Just a quick hint: As the query info output indicates that no text index is used (see [1]), you could try to attach explicit text() steps in your comparisons:
where $track_release/ReleaseLabelReference/text() = $r/PartyList/Party/PartyReference/text() ... where $track_release/ReleaseResourceReference/text() = $sound_recording/ResourceReference/text() ...
Feel free to provide us with a minimized XML document that allows us to run your query.
[1] https://docs.basex.org/wiki/Indexes
On Fri, Aug 21, 2020 at 11:26 PM Bill Osmond bill@with.in wrote:
The indentation levels and multiple returns in your suggested query alone has helped me in understanding what's actually going on, and I've rewritten the query mostly as you suggest:
for $r in /ernm:NewReleaseMessage for $track_release in $r/ReleaseList/TrackRelease where $track_release/ReleaseLabelReference = $r/PartyList/Party/PartyReference return for $party in $r/PartyList/Party for $sound_recording in $r/ResourceList/SoundRecording where $track_release/ReleaseResourceReference = $sound_recording/ResourceReference return for $release in $r/ReleaseList/Release where $track_release/ReleaseResourceReference = $release/ResourceGroup/ResourceGroup/ResourceGroupContentItem/ReleaseResourceReference return
<identity> <isrc>{ $track_release/ReleaseId/ISRC/text() }</isrc> <artist>{ fn:string-join($sound_recording/DisplayArtistName, '/') }</artist> <title>{ $sound_recording/DisplayTitleText/text() }</title> <album>{ $release/DisplayTitleText/text() }</album> <icpn>{ $release/ReleaseId/ICPN/text() }</icpn> <sublabel>{ $party/PartyName/FullName/text() }</sublabel> </identity>
I say "mostly" because at the first 'where' statement, I had to replace the $party/PartyReference on the right side of the = with an explicit reference from $r, because $party isn't defined until 2 lines further down.

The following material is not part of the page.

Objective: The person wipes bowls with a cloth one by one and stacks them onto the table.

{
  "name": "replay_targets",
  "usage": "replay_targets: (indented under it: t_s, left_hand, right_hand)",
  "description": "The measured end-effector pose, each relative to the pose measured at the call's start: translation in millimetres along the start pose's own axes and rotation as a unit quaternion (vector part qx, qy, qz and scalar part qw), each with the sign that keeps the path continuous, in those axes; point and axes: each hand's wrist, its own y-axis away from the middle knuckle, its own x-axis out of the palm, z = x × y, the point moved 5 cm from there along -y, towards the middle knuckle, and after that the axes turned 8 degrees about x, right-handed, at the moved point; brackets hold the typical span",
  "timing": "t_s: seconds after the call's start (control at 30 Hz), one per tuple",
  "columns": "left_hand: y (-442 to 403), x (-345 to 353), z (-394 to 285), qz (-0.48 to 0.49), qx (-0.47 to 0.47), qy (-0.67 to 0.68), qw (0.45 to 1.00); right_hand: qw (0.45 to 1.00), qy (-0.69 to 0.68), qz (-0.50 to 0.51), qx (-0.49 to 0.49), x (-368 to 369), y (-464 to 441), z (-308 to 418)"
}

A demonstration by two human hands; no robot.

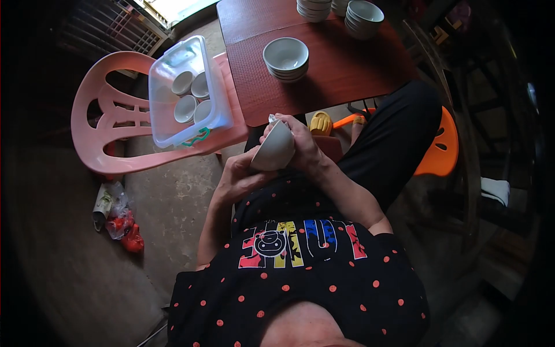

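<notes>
My left hand (238, 176) is closed on the lower left side of a white bowl (274, 148), held tilted on its side above my lap. My right hand (300, 141) wraps over the bowl's upper right side near the rim. A crumpled white tissue or cloth (272, 118) pokes out from its fingers. The bowl's inside faces away, so the fingertips there are hidden. Ahead of my hands, a short stack of white bowls (287, 58) stands on the reddish-brown table (248, 87).
More bowl stacks (364, 20) stand at the table's far side. On a pink chair (87, 127) to my left rests a clear plastic bin (162, 118) with several bowls inside. Plastic bags (124, 222) lie on the floor. An orange chair (442, 150) is at right.
</notes>
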Motion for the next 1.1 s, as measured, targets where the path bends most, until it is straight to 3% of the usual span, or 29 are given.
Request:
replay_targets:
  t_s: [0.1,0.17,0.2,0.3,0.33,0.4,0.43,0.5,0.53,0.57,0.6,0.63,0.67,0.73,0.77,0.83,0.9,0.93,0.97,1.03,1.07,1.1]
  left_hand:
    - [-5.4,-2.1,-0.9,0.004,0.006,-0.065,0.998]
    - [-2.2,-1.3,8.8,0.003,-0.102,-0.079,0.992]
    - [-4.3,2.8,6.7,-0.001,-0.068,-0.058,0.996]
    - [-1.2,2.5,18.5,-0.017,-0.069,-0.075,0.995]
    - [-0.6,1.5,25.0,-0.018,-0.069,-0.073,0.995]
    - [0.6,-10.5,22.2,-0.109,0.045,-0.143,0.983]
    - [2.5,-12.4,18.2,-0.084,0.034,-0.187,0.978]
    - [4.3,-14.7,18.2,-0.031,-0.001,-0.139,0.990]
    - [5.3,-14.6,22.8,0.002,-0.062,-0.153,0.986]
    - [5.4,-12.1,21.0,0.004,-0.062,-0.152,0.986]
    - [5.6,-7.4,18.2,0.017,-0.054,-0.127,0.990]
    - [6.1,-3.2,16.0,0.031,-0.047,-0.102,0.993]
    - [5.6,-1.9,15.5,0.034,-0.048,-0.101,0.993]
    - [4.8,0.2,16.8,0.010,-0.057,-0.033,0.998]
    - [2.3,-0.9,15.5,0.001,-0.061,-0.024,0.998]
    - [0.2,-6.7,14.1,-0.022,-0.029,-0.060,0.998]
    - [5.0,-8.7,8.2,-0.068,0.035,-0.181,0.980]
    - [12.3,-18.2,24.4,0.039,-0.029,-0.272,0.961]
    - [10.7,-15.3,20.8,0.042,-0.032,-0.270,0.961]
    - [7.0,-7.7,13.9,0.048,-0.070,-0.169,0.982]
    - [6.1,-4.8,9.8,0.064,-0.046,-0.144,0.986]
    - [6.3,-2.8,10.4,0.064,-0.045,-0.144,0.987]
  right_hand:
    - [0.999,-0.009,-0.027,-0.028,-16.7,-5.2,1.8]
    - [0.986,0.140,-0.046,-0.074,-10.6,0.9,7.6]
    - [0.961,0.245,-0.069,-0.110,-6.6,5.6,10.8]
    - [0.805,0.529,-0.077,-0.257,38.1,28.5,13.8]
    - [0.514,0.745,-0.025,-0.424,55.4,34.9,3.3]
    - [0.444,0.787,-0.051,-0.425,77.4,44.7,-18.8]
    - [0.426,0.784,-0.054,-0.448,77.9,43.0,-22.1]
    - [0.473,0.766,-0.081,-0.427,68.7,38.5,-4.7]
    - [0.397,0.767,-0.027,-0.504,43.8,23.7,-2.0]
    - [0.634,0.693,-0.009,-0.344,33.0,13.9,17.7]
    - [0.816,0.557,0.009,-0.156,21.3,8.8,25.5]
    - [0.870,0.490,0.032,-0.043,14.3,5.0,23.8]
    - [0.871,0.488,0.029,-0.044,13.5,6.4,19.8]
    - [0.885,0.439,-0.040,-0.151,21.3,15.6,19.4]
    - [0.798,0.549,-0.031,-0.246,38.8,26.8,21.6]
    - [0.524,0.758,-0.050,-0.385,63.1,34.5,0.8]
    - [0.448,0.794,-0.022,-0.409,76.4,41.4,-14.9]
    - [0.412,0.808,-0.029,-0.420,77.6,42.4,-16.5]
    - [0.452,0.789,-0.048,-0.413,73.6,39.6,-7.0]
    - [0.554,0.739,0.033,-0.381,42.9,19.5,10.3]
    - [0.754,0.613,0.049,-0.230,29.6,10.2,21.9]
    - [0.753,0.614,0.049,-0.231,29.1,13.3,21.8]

The query does work and appears to be giving the right results, however the performance is basically the same: 127,698.27 ms for this run vs. 114,935.22 ms for the original. I'll try shuffling things around next!

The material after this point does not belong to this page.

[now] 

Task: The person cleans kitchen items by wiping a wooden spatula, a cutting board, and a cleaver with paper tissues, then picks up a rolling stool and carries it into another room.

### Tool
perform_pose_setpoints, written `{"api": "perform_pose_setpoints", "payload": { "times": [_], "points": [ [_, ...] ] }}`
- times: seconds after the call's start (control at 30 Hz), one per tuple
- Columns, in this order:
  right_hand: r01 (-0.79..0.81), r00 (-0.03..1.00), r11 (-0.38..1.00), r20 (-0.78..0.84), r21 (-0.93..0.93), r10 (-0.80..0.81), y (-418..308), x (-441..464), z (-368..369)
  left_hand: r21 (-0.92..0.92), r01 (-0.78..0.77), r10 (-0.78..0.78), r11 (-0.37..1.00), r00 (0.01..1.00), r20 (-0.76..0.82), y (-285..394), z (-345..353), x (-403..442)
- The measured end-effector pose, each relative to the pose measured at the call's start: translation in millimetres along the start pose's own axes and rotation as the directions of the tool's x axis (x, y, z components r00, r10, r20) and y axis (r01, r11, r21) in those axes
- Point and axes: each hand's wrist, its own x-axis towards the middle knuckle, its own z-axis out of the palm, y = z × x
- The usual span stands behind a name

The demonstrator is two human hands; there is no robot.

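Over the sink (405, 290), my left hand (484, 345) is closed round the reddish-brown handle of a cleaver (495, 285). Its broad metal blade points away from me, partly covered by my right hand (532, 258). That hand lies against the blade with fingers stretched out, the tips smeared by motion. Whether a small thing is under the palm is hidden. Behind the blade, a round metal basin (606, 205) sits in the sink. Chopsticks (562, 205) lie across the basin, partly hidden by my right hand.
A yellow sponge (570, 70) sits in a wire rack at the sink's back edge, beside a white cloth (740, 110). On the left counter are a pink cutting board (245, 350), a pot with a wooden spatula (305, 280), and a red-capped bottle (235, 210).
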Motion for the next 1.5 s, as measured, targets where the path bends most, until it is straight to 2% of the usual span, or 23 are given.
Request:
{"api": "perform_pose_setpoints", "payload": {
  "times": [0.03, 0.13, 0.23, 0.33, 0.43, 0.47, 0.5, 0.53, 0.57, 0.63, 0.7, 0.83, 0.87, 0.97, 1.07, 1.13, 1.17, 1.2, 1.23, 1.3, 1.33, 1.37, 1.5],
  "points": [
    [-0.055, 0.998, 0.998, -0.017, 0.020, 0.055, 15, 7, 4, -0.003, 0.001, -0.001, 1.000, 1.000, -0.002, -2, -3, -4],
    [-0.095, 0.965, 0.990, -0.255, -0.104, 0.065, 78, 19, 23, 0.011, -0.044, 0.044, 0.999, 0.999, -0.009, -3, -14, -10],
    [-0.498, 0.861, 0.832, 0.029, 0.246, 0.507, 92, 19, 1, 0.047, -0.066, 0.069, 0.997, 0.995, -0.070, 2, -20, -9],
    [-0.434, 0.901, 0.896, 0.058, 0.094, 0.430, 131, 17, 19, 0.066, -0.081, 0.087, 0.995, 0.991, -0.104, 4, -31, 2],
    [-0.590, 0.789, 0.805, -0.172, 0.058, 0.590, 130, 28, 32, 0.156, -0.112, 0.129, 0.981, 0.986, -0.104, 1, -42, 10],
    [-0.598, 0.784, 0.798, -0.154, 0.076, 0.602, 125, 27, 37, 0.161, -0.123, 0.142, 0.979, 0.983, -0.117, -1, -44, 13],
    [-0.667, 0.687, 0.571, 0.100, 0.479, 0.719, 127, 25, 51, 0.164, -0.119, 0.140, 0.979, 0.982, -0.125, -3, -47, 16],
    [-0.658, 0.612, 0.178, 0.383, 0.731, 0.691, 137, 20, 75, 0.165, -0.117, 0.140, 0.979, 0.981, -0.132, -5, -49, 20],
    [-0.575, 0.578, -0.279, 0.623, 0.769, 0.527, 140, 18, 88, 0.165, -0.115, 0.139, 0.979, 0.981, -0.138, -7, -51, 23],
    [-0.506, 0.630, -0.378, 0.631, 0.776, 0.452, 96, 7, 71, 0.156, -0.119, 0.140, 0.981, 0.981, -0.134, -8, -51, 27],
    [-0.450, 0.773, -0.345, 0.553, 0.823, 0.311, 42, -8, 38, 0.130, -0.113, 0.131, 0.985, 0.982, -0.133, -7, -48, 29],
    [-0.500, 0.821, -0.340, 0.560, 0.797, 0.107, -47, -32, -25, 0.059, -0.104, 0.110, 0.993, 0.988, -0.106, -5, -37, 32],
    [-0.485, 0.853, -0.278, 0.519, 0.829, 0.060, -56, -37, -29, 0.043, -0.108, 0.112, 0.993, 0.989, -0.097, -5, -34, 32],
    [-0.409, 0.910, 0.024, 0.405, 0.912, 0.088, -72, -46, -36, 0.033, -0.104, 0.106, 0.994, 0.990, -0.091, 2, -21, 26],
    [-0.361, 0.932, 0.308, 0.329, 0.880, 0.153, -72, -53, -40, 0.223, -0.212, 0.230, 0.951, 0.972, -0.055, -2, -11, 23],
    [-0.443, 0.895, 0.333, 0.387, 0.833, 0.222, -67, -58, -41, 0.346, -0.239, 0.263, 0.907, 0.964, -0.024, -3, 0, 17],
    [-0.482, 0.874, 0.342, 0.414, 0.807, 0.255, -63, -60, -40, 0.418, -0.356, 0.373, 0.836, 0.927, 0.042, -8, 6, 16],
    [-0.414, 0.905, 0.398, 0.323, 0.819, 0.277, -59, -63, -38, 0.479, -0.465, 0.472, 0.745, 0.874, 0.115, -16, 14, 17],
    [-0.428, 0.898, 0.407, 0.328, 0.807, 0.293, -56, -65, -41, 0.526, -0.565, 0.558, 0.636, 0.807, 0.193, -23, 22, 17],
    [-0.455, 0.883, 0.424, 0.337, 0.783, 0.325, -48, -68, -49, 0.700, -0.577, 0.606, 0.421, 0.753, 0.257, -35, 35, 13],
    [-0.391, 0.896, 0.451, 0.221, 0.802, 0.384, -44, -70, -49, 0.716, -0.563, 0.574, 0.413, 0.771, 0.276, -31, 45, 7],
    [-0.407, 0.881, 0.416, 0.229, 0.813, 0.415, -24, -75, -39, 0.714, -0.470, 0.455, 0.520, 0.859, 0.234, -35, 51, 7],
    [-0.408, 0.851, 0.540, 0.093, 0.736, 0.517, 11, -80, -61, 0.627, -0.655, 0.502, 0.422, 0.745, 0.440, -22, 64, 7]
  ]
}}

On Fri, Aug 21, 2020 at 1:52 PM Bill Osmond bill@with.in wrote:
Thank you both! I was in the middle of typing a response to Bridger when this came through, so while I digest both of your messages & test index addition/moving things around, I'll leave the output from the GUI info panel here - if I knew how to read it, it would no doubt point straight at the issue! I'll note that it runs much quicker locally as opposed to on server+via the python BaseXClient, but I don't know if that's because the GUI is stopping at 500k results, or what.
Compiling:
- rewrite context value to document-node() sequence: . -> (db:open-pre("umg-118061851424", 0), ...)
- rewrite util:root(nodes) to document-node() sequence: util:root((db:open-pre("umg-118061851424", 0), ...)) -> (db:open-pre("umg-118061851424", 0), ...)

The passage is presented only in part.